Mia Siemon,Thomas B. Moeslund,Barry Norton,Kamal Nasrollahi
2024-07-08
Abstract:In this study, we formulate the task of Video Anomaly Detection as a probabilistic analysis of object bounding boxes. We hypothesize that the representation of objects via their bounding boxes only, can be sufficient to successfully identify anomalous events in a scene. The implied value of this approach is increased object anonymization, faster model training and fewer computational resources. This can particularly benefit applications within video surveillance running on edge devices such as cameras. We design our model based on human reasoning which lends itself to explaining model output in human-understandable terms. Meanwhile, the slowest model trains within less than 7 seconds on a 11th Generation Intel Core i9 Processor.

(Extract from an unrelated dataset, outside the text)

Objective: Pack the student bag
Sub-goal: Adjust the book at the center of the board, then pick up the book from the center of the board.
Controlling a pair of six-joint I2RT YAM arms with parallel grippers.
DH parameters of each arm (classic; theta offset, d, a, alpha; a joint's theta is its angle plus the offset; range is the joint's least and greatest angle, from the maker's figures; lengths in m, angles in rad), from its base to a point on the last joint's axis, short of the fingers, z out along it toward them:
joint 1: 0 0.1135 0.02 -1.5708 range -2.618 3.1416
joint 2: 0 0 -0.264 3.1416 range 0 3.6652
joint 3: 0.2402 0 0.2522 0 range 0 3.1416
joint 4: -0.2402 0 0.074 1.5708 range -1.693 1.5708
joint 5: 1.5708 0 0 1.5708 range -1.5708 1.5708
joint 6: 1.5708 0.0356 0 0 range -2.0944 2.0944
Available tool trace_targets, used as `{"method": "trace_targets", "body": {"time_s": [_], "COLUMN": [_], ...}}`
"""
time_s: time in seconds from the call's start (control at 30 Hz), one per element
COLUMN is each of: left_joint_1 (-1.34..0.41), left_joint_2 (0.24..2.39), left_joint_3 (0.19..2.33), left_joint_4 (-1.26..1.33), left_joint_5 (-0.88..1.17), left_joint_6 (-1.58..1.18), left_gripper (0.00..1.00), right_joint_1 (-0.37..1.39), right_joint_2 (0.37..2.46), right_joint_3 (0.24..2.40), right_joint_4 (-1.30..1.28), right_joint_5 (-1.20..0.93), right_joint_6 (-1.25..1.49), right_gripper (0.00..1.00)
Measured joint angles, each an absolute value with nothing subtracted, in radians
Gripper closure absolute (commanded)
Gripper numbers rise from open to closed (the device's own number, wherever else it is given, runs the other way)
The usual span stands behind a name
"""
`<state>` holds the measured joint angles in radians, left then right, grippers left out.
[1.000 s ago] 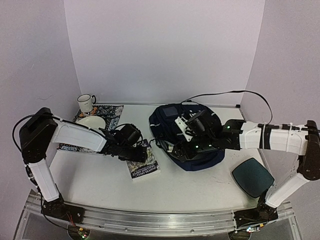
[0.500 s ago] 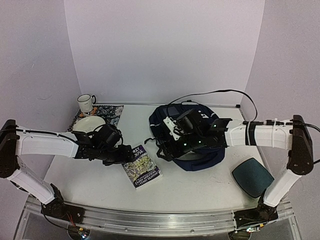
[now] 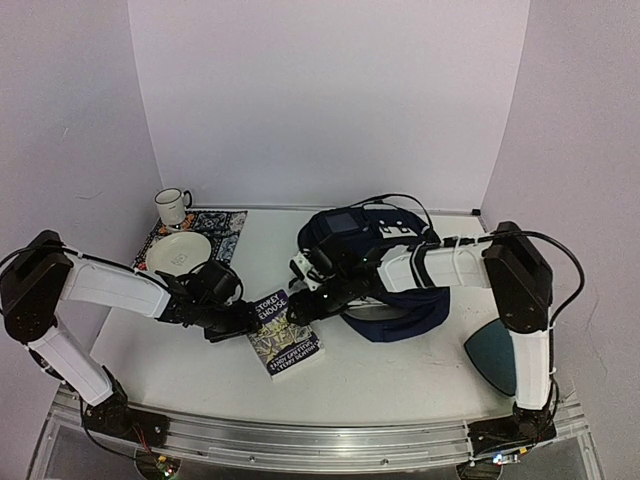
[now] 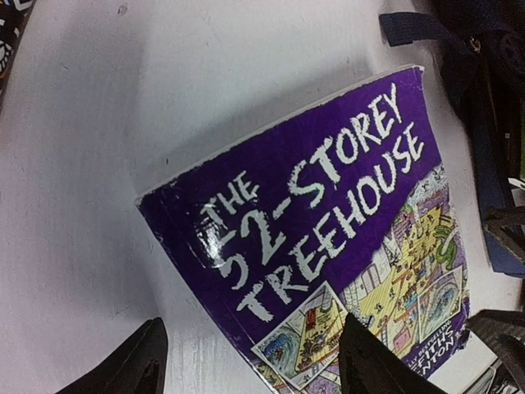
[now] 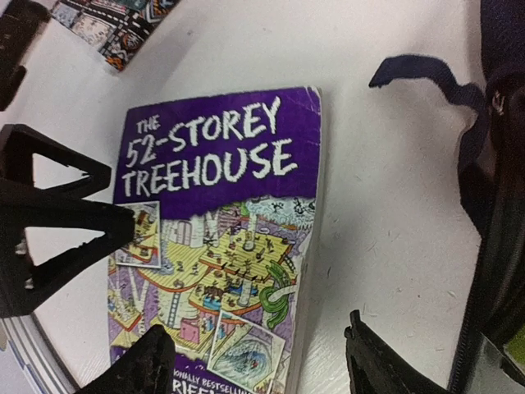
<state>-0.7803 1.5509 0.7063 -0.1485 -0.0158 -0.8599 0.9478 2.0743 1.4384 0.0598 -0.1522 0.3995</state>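
The student bag (image 3: 410, 318), a navy backpack, lies right of centre with my right arm stretched across it; its dark edge and a loose strap (image 5: 426, 74) show in the right wrist view. A purple paperback, "The 52-Storey Treehouse" (image 3: 287, 335), lies flat on the table to the left of the bag. My left gripper (image 3: 248, 318) is open at the book's left edge, one finger over the cover (image 4: 328, 205) and the other over bare table. My right gripper (image 3: 302, 298) is open above the book's bag-side edge (image 5: 221, 246), straddling it.
A white mug (image 3: 172, 206) and a saucer (image 3: 180, 250) stand on a patterned mat (image 3: 220, 224) at the back left. A dark teal oval pad (image 3: 492, 352) lies at the front right. A black cable (image 3: 450, 186) loops behind the bag.
My right gripper has swung left off the bag and down to the book. My left gripper drew back from the book, then returned to its left edge. The book turned slightly.
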Motion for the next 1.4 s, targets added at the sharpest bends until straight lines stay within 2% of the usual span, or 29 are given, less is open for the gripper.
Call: {"method": "trace_targets", "body": {"time_s": [0.17,0.33,0.53,0.73,1.17,1.3,1.4], "left_joint_1": [-0.780,-0.780,-0.786,-0.793,-0.793,-0.798,-0.798], "left_joint_2": [1.575,1.587,1.587,1.581,1.564,1.568,1.572], "left_joint_3": [0.707,0.707,0.707,0.704,0.670,0.669,0.665], "left_joint_4": [-0.119,-0.079,-0.068,-0.059,-0.043,-0.030,-0.016], "left_joint_5": [0.019,0.061,0.104,0.113,0.116,0.135,0.133], "left_joint_6": [-0.848,-0.837,-0.836,-0.838,-0.840,-0.842,-0.848], "left_gripper": [0.31,0.33,0.34,0.34,0.34,0.35,0.37], "right_joint_1": [0.948,0.963,1.000,1.013,0.971,0.971,0.962], "right_joint_2": [2.129,2.129,2.041,1.978,2.083,2.112,2.119], "right_joint_3": [1.442,1.413,1.288,1.263,1.323,1.336,1.336], "right_joint_4": [0.058,0.070,0.074,0.070,0.142,0.188,0.209], "right_joint_5": [-0.181,-0.244,-0.326,-0.282,-0.223,-0.264,-0.287], "right_joint_6": [0.432,0.464,0.500,0.530,0.629,0.664,0.699], "right_gripper": [0.37,0.40,0.41,0.37,0.38,0.42,0.52]}}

While our approach constitutes a drastic reduction of problem feature space in comparison with prior art, we show that this does not result in a reduction in performance: the results we report are highly competitive on the benchmark datasets CUHK Avenue and ShanghaiTech, and significantly exceed on the latest State-of-the-Art results on StreetScene, which has so far proven to be the most challenging VAD dataset.
Computer Vision and Pattern Recognition
What problem does this paper attempt to address?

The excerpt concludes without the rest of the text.